能登半島地震「被災地の今」高齢化で孤独死も…被災者支援のあり方は「我が事として防災を」
(町野復興プロジェクト実行委員会 山下祐介委員長)「少しずつ前を向きだした矢先の大きな被害だったので、挨拶のごとく『心が折れそう、折れた』という声を聞く」 (町野復興プロジェクト実行委員会 山下祐介委員長)「何とか雪が降るまでに町の景色を地震の前の状態とは言わないけれど、せめて豪雨が降る前の状態に近づけたい、そのためにはボランティアの方に来ていただく」 石川県ではこれまでに6801棟の仮設住宅が建てられ6303世帯・1万2962人が暮らしています。(今月2日時点) (北陸学院大学 田中純一教授)「イベントを開催しているので、集会所としてはうまくいっている」 石川県にある北陸学院大学の田中純一教授です。災害社会学が専門で避難所支援のあり方を研究しています。 仮設住宅に入居する大倉好子さん(74)です。地震の前から田中教授と親交がありました。保育士だった大倉さんは7年前、誰でも自由に見学できるバラ園を自宅近くに整備しました。 (大倉好子さん)「植物って子育てと同じで、手を掛けたら掛けただけの結果を残してくれる。だから好き」 しかし、地震で自宅は全壊。バラ園も被害を受けました。 (大倉好子さん)「田中教授が震災翌日に私に会いに来てくれた、5時間かけて金沢から来てくれた」 仮設住宅からも近いバラ園を田中教授は学生と一緒に再生するボランティア活動を続けてきました。 (北陸学院大学 田中純一教授)「(被災者が)ここで座りながら学生も間に入ってしゃべっている、『私やっぱりここでくらしたいな』と言ったら、『あんたそう思ってたんや、実は私もそう思っていた』そういった本音がぽろぽろと顔見知りの顔見ると出てくる」 被害が大きかった奥能登地方では、仮設住宅に暮らす半数が65歳以上の高齢者です。 大倉さんらおよそ300世帯が暮らす仮設住宅では今年5月、1人で暮らしていた70代の女性が部屋で亡くなっているのが見つかりました。仮設住宅では今、互いを見守るコミュニティづくりが課題となっています。
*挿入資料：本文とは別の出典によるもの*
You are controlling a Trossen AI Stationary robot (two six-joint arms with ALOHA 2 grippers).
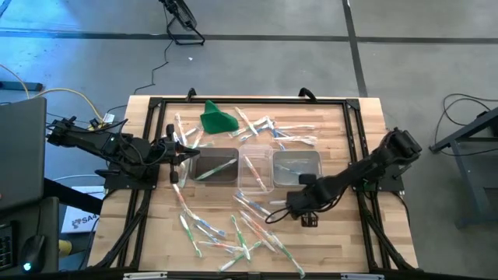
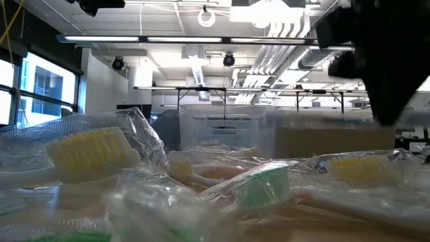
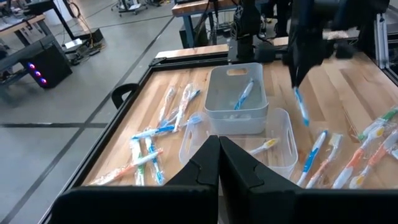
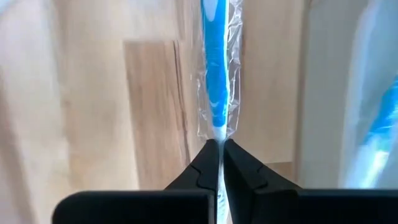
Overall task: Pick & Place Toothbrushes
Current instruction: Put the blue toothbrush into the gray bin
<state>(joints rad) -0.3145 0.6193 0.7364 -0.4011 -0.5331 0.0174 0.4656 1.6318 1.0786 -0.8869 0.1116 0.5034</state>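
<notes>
Many wrapped toothbrushes lie loose on the wooden table, one bunch near the front edge and another at the back. Three clear tubs stand in a row mid-table: left, middle, right. My right gripper is in front of the right tub, pointing down and shut on a blue toothbrush in clear wrap. My left gripper is shut with nothing in it and waits at the left tub's left side. My right gripper pinches one end of the blue toothbrush's clear wrapper between its two fingertips. The fingers come from above and point down, in line with the brush. The toothbrush hangs straight below them, and in the left wrist view its lower end is clear of the table.
A green cloth-like lump lies at the back, left of centre. The right tub holds a blue toothbrush, the middle one a yellowish one, the left one a green one. A black frame borders the table. Wrapped brushes crowd the low view.
</notes>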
田中教授は「災害から命を守る行動を考えた上で、被災した後の生活もイメージしておいてほしい」と話します。 (北陸学院大学 田中純一教授)「東日本大震災の避難所や仮設住宅で起きたことと重なっているもの多い。我が事として捉え、どれくらい地域を見た防災対策や計画を、国・県・市町・住民がそれぞれ考えてきたのか。みんなで考えるところから始めて地域の防災力を上げていく、暮らし続けることを再確認できる機会になるのでは」 能登半島地震を教訓にした鹿児島防災シンポジウムを今月21日に肝付町で開催します。テーマは「半島防災」、県内のリスクと備えについて専門家と考えます。